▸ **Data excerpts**
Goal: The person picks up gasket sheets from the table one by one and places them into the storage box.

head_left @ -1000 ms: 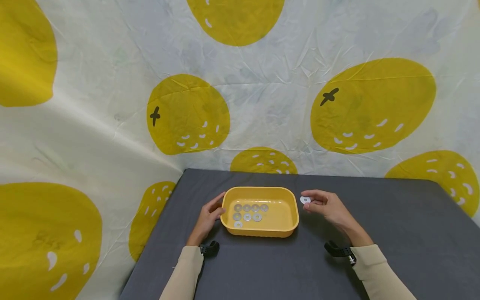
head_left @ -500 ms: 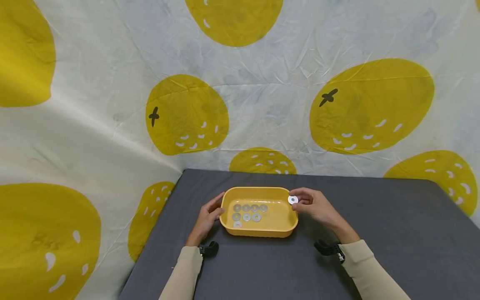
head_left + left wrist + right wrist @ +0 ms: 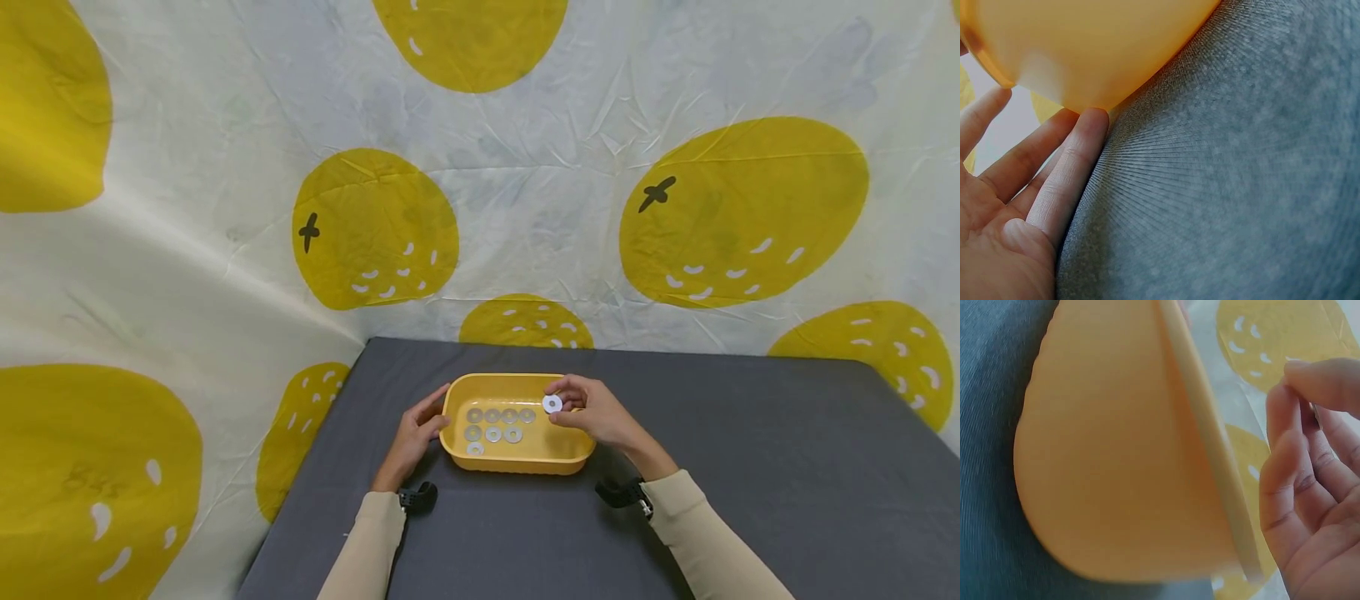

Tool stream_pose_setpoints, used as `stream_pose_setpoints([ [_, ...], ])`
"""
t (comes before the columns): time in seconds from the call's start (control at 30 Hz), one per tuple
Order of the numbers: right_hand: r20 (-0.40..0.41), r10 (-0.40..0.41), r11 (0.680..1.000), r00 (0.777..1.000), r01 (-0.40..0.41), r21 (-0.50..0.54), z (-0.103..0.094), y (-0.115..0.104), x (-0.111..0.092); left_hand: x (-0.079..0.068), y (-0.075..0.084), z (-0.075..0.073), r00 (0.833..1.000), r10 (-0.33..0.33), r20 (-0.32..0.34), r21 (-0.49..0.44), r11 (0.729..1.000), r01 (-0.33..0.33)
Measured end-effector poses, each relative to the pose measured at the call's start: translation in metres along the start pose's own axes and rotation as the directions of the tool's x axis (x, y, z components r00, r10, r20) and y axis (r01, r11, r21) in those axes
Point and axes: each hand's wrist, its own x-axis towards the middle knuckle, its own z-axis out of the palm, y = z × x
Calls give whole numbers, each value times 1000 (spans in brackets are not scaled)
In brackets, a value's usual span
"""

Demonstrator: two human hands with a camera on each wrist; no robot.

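Note:
A yellow plastic tray [image 3: 555,446] sits on the dark cloth. Flat metal washers lie inside toward its left: a back row [image 3: 492,415], a shorter row [image 3: 492,434] in front, and a single washer [image 3: 476,448] nearest me. My left hand [image 3: 408,442] holds the tray's left end, thumb at the rim; in the left wrist view its fingers [image 3: 1063,175] lie against the outer wall. Over the tray's right half, my right hand [image 3: 600,412] pinches another washer [image 3: 552,404] between thumb and fingers. In the right wrist view the fingers mostly hide that washer.
Dark grey cloth [image 3: 750,467] covers the table around the tray. Behind and to the left hangs a pale curtain [image 3: 525,225] printed with big yellow fruit. Each wrist carries a black strap [image 3: 622,493] with a camera.
My right hand has moved left with its washer, from beside the tray's right end to over its inside. The left hand, the tray and the washers lying in it have stayed put.

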Motion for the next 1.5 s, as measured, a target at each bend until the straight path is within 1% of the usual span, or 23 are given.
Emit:
stream_pose_setpoints([
  [0.07,9,-12,1000,1000,12,-16,6,1,4,2,-6,0,1000,3,-16,2,1000,-3],
  [0.17,28,-27,999,999,28,-21,14,2,10,2,-10,1,999,13,-35,1,1000,-12],
  [0.37,82,-84,996,993,87,-26,28,3,21,3,-11,1,998,39,-48,0,999,-39],
  [0.47,109,-110,991,988,117,-61,35,3,26,3,-12,1,998,40,-49,1,999,-40],
  [0.63,153,-115,986,981,131,-99,43,3,30,3,-12,1,998,43,-52,5,999,-43],
  [0.93,228,-90,992,970,109,-70,49,7,38,4,-11,3,997,41,-70,10,999,-41],
  [1.1,260,-92,990,961,117,-83,53,10,42,3,-9,3,997,28,-76,20,999,-27],
  [1.17,278,-82,991,957,108,-82,55,11,44,3,-9,3,997,21,-80,21,1000,-19],
  [1.27,307,-74,991,949,104,-81,57,11,46,4,-10,3,997,17,-81,13,1000,-16],
  [1.5,373,-106,986,922,145,-79,61,15,50,4,-11,2,997,30,-65,4,1000,-30],
])
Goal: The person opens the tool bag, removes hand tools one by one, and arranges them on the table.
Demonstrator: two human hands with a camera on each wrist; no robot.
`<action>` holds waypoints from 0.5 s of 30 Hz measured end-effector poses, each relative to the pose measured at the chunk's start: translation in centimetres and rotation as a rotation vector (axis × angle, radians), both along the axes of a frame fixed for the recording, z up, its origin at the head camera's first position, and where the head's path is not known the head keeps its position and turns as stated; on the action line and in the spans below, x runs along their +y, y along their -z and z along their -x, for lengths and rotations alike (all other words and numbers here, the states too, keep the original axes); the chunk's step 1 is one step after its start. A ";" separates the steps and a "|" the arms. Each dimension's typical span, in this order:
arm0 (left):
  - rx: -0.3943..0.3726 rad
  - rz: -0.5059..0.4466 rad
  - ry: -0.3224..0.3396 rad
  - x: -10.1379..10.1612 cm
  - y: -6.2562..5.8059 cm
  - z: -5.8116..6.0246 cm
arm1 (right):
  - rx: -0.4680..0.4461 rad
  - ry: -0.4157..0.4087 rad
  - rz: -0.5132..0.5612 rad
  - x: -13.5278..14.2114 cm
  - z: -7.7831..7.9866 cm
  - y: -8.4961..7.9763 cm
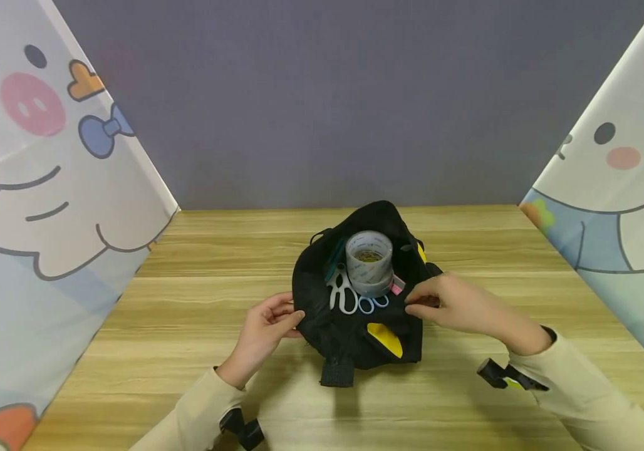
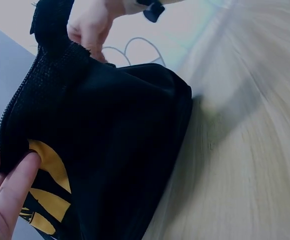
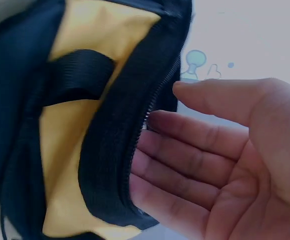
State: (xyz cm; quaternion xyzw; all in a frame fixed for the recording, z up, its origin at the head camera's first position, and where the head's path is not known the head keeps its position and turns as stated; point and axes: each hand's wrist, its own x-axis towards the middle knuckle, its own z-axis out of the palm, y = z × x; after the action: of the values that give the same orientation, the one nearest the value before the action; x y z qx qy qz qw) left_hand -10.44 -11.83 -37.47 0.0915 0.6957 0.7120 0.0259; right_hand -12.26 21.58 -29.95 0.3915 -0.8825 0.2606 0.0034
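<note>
A black bag [image 1: 313, 294] with yellow panels stands on the table, its zipped mouth spread wide. Inside are clear tape rolls [image 1: 368, 266], white-handled scissors [image 1: 342, 291], light-blue-handled scissors [image 1: 373, 304], a small pink item [image 1: 397, 285] and a dark teal item [image 1: 333, 260] of unclear kind. At the bag's left rim my left hand [image 1: 268, 322] grips the fabric between thumb and fingers. My right hand [image 1: 448, 307] is at the opposite rim. In the right wrist view its nearly straight fingers [image 3: 184, 160] reach behind the zipper edge, fingertips hidden, with the thumb held away from them.
The wooden table [image 1: 198, 269] extends around the bag. A grey panel [image 1: 344, 106] closes off the back, and cartoon-printed panels [image 1: 91, 200] slant along both sides. A short black strap [image 1: 336, 374] hangs from the bag's near side.
</note>
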 end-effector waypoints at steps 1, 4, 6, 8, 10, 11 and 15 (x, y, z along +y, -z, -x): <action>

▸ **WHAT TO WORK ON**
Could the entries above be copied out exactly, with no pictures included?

▸ **SOLUTION TO THE PROBLEM**
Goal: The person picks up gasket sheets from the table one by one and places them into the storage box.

head_left @ -1000 ms: 
head_left @ -500 ms: 
head_left + left wrist + right wrist @ +0 ms: 

Tool stream_pose_setpoints, used as `stream_pose_setpoints([ [_, ...], ])`
"""
t (comes before the columns): time in seconds from the call's start (control at 30 Hz), one per tuple
Order of the numbers: right_hand: r20 (-0.40..0.41), r10 (-0.40..0.41), r11 (0.680..1.000), r00 (0.777..1.000), r01 (-0.40..0.41), r21 (-0.50..0.54), z (-0.103..0.094), y (-0.115..0.104), x (-0.111..0.092); left_hand: x (-0.079..0.068), y (-0.075..0.084), z (-0.075..0.073), r00 (0.833..1.000), r10 (-0.33..0.33), r20 (-0.32..0.34), r21 (-0.49..0.44), r11 (0.729..1.000), r01 (-0.33..0.33)
Measured end-effector poses, each relative to the pose measured at the call's start: translation in metres along the start pose's own axes and rotation as the directions of the tool's x axis (x, y, z components r00, r10, r20) and y axis (r01, r11, r21) in those axes
Point and axes: each hand's wrist, its own x-axis towards the middle knuckle, its own z-axis out of the palm, y = z × x
Calls give whole numbers, each value times 1000 (spans in brackets are not scaled)
In brackets, a value's usual span
"""

Demonstrator: two human hands with a camera on each wrist; no robot.

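Note:
A yellow plastic tray [image 3: 555,446] sits on the dark cloth. Flat metal washers lie inside toward its left: a back row [image 3: 492,415], a shorter row [image 3: 492,434] in front, and a single washer [image 3: 476,448] nearest me. My left hand [image 3: 408,442] holds the tray's left end, thumb at the rim; in the left wrist view its fingers [image 3: 1063,175] lie against the outer wall. Over the tray's right half, my right hand [image 3: 600,412] pinches another washer [image 3: 552,404] between thumb and fingers. In the right wrist view the fingers mostly hide that washer.
Dark grey cloth [image 3: 750,467] covers the table around the tray. Behind and to the left hangs a pale curtain [image 3: 525,225] printed with big yellow fruit. Each wrist carries a black strap [image 3: 622,493] with a camera.
My right hand has moved left with its washer, from beside the tray's right end to over its inside. The left hand, the tray and the washers lying in it have stayed put.
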
Motion for the next 1.5 s, as measured, a target at each bend until the straight path is within 1% of the usual span, or 23 are given.
Emit:
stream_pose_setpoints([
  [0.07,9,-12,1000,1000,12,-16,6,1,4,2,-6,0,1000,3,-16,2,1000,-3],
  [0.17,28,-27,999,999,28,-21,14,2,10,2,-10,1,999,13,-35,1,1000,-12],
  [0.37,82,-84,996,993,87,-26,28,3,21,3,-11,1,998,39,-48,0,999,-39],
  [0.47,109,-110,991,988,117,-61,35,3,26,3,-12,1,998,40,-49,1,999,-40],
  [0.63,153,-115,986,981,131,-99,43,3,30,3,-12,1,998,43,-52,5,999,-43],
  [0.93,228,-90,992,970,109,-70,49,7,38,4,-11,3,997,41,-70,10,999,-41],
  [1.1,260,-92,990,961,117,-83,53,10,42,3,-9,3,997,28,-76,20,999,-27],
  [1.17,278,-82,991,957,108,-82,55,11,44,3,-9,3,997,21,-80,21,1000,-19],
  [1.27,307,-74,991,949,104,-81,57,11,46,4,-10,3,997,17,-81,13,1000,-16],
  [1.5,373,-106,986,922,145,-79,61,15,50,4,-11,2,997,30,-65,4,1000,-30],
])
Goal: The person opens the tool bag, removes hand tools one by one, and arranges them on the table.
Demonstrator: two human hands with a camera on each wrist; no robot.
`<action>` holds waypoints from 0.5 s of 30 Hz measured end-effector poses, each relative to the pose measured at the chunk's start: translation in centimetres and rotation as a rotation vector (axis × angle, radians), both along the axes of a frame fixed for the recording, z up, its origin at the head camera's first position, and where the head's path is not known the head keeps its position and turns as stated; on the action line and in the spans below, x runs along their +y, y along their -z and z along their -x, for lengths and rotations alike (all other words and numbers here, the states too, keep the original axes); the chunk's step 1 is one step after its start. A ";" separates the steps and a "|" the arms. Each dimension's typical span, in this order:
arm0 (left):
  - rx: -0.3943..0.3726 rad
  - rz: -0.5059..0.4466 rad
  - ry: -0.3224..0.3396 rad
  - x: -10.1379..10.1612 cm
  - y: -6.2562..5.8059 cm
  - z: -5.8116..6.0246 cm
arm1 (right):
  - rx: -0.4680..0.4461 rad
  - ry: -0.4157..0.4087 rad
  - rz: -0.5132..0.5612 rad
  - x: -13.5278..14.2114 cm
  - z: -7.7831..7.9866 cm
  - y: -8.4961..7.9763 cm
State: (xyz cm; quaternion xyzw; all in a frame fixed for the recording, z up, its origin at the head camera's first position, and where the head's path is not known the head keeps its position and turns as stated; point and axes: each hand's wrist, its own x-axis towards the middle knuckle, its own z-axis out of the palm, y = z × x; after the action: of the values that give the same orientation, the one nearest the value before the action; x y z qx qy qz qw) left_hand -10.44 -11.83 -37.47 0.0915 0.6957 0.7120 0.0259; right_hand -12.26 21.58 -29.95 0.3915 -0.8825 0.2606 0.0034
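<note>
A black bag [image 1: 313, 294] with yellow panels stands on the table, its zipped mouth spread wide. Inside are clear tape rolls [image 1: 368, 266], white-handled scissors [image 1: 342, 291], light-blue-handled scissors [image 1: 373, 304], a small pink item [image 1: 397, 285] and a dark teal item [image 1: 333, 260] of unclear kind. At the bag's left rim my left hand [image 1: 268, 322] grips the fabric between thumb and fingers. My right hand [image 1: 448, 307] is at the opposite rim. In the right wrist view its nearly straight fingers [image 3: 184, 160] reach behind the zipper edge, fingertips hidden, with the thumb held away from them.
The wooden table [image 1: 198, 269] extends around the bag. A grey panel [image 1: 344, 106] closes off the back, and cartoon-printed panels [image 1: 91, 200] slant along both sides. A short black strap [image 1: 336, 374] hangs from the bag's near side.
</note>
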 end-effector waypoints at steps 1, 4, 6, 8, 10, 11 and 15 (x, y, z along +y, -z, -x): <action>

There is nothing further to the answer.